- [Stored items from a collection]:
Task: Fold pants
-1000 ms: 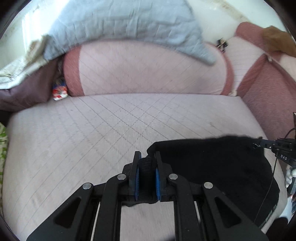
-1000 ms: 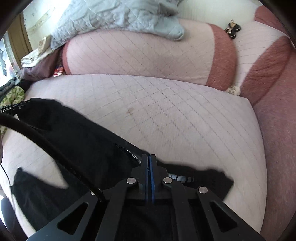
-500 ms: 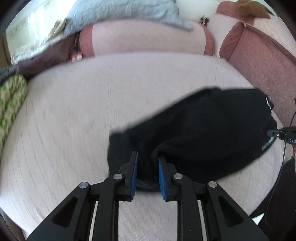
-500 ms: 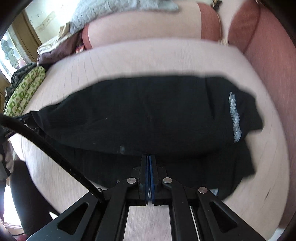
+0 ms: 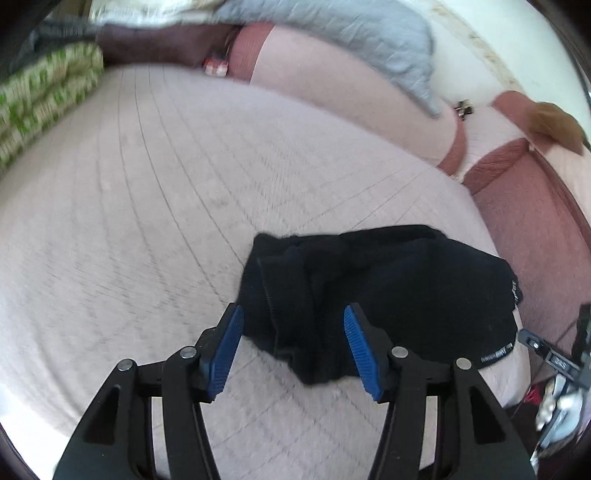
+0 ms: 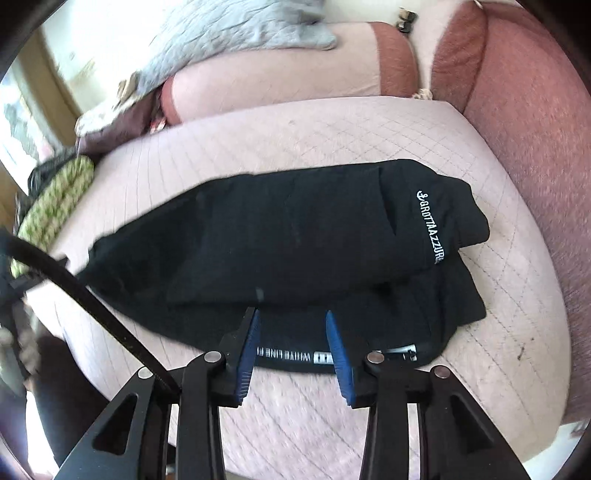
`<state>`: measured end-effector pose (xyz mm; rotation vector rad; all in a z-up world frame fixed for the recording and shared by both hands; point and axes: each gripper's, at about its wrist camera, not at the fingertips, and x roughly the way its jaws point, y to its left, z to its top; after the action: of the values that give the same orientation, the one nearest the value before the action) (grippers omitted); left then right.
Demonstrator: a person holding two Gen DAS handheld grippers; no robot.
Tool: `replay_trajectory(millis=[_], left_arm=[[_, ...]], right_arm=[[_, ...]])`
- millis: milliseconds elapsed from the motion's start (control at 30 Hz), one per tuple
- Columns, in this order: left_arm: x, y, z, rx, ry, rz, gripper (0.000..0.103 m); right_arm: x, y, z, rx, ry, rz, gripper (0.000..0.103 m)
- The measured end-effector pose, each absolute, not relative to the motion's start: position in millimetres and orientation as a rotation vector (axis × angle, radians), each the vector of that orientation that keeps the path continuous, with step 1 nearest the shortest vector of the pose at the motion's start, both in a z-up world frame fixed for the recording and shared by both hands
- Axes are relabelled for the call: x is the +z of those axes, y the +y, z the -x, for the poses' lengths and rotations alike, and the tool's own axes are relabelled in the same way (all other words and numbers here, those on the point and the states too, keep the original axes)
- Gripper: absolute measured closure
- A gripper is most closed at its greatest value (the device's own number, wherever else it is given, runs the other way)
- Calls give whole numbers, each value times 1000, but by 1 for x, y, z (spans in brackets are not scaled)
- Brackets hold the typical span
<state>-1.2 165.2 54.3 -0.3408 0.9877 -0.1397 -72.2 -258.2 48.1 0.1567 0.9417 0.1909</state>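
The black pants (image 6: 295, 243) lie folded over on the pink quilted sofa seat (image 5: 140, 192), toward its right end near the reddish armrest (image 6: 535, 155), with white lettering showing along one upper edge and a white-printed waistband at the near edge. The left gripper (image 5: 293, 349) is spread wide, its blue pads (image 5: 225, 350) standing either side of the bunched left end of the pants without closing on the cloth. The right gripper (image 6: 293, 352) is also wide open, its blue pads (image 6: 247, 354) flanking the waistband at the near edge, holding nothing. A black cable (image 6: 92, 299) crosses the left part of the right wrist view, passing in front of the pants' left end. Along the sofa back lies a pale pink bolster cushion (image 5: 351, 92) with a grey quilted blanket (image 5: 332, 33) draped over it. A green-and-white patterned bundle (image 5: 40, 92) sits at the seat's far left edge, beside a dark maroon cloth (image 5: 155, 44). A small brown item (image 5: 554, 122) rests on the armrest top. Both views are somewhat blurred.
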Motion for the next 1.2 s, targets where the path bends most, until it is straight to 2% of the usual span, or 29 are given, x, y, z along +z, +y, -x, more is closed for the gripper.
replay_trajectory(millis=[133, 167, 200, 233, 367, 567, 633, 667, 700, 733, 767, 800, 1033, 1133, 1200], left_arm=[[30, 150, -24, -150, 1029, 322, 48], [31, 147, -28, -154, 1023, 306, 55], [33, 145, -33, -157, 1022, 292, 68], [34, 144, -41, -155, 1026, 275, 73], [36, 156, -65, -142, 1007, 302, 83], [23, 170, -63, -193, 967, 402, 80], [20, 173, -63, -220, 972, 445, 67], [19, 176, -62, -239, 971, 467, 55], [19, 177, -62, -257, 966, 481, 52], [20, 173, -63, -257, 966, 456, 53], [21, 170, -63, -259, 971, 426, 64], [22, 168, -63, -246, 976, 396, 83], [25, 197, -63, -273, 962, 547, 85], [20, 198, -62, -258, 976, 551, 81], [18, 198, -62, -239, 979, 549, 76]], right_arm=[[40, -285, 68, 156, 935, -345, 63], [36, -298, 69, 139, 929, -398, 63], [33, -314, 72, 115, 920, -461, 63], [31, -326, 76, 95, 911, -501, 63], [28, -361, 78, 23, 872, -618, 62], [8, -363, 47, 14, 873, -731, 62], [2, -364, 30, -37, 873, -741, 60], [0, -364, 24, -56, 871, -747, 59], [-3, -364, 19, -69, 868, -768, 57], [-4, -363, 14, -79, 868, -783, 59], [-4, -362, 12, -78, 864, -786, 78], [0, -359, 12, -72, 853, -777, 88], [39, -343, 62, -40, 806, -738, 90], [36, -345, 83, -73, 824, -740, 89], [16, -346, 76, -121, 932, -659, 81]])
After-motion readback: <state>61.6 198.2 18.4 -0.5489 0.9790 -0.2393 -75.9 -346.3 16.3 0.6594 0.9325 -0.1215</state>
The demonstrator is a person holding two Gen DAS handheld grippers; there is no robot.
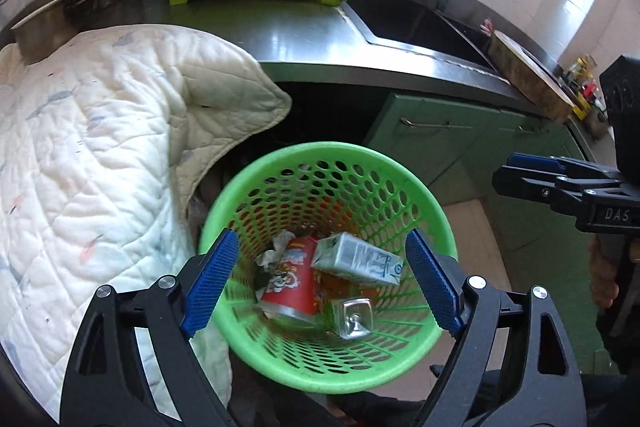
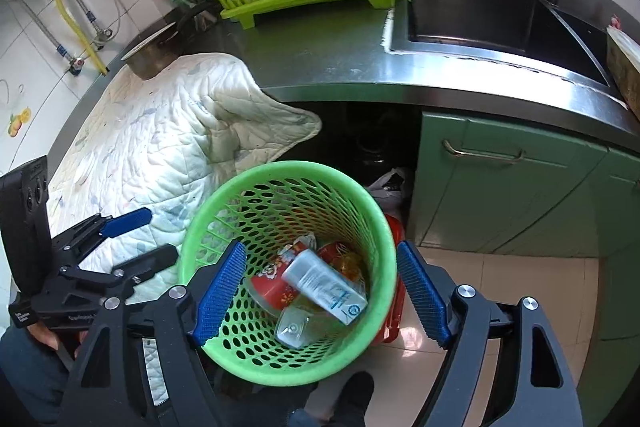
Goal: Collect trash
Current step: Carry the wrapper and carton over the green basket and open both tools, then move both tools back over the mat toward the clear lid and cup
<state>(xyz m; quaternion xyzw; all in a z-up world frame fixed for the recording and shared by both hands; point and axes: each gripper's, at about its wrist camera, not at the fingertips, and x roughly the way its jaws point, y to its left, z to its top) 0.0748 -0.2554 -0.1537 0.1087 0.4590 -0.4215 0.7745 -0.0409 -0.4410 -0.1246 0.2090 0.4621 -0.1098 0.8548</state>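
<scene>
Green mesh basket (image 1: 400, 367) holding red cup (image 1: 294, 283), carton (image 1: 360, 259), clear bottle (image 1: 354, 317); quilted cloth (image 1: 100, 155) left; both tongs released, empty

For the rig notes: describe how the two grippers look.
Both the left gripper and right gripper match: black angular linkage arms with silver rivets, and blue ribbed pads. The right gripper's body bears white lettering. A dark sleeve shows behind the left.

Black tool (image 1: 320, 283), blue ribbed pads (image 1: 210, 283)
</scene>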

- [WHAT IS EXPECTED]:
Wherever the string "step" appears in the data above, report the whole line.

- [EXERCISE RESPONSE]:
- The measured end-effector pose, each absolute, not relative to the motion's start: position in millimetres and orientation as a rotation vector (axis × angle, radians), each the vector of that orientation that keeps the path continuous, with step 1 nearest the shortest vector of the pose at the motion's start, both in a z-up world frame fixed for the recording and shared by both hands
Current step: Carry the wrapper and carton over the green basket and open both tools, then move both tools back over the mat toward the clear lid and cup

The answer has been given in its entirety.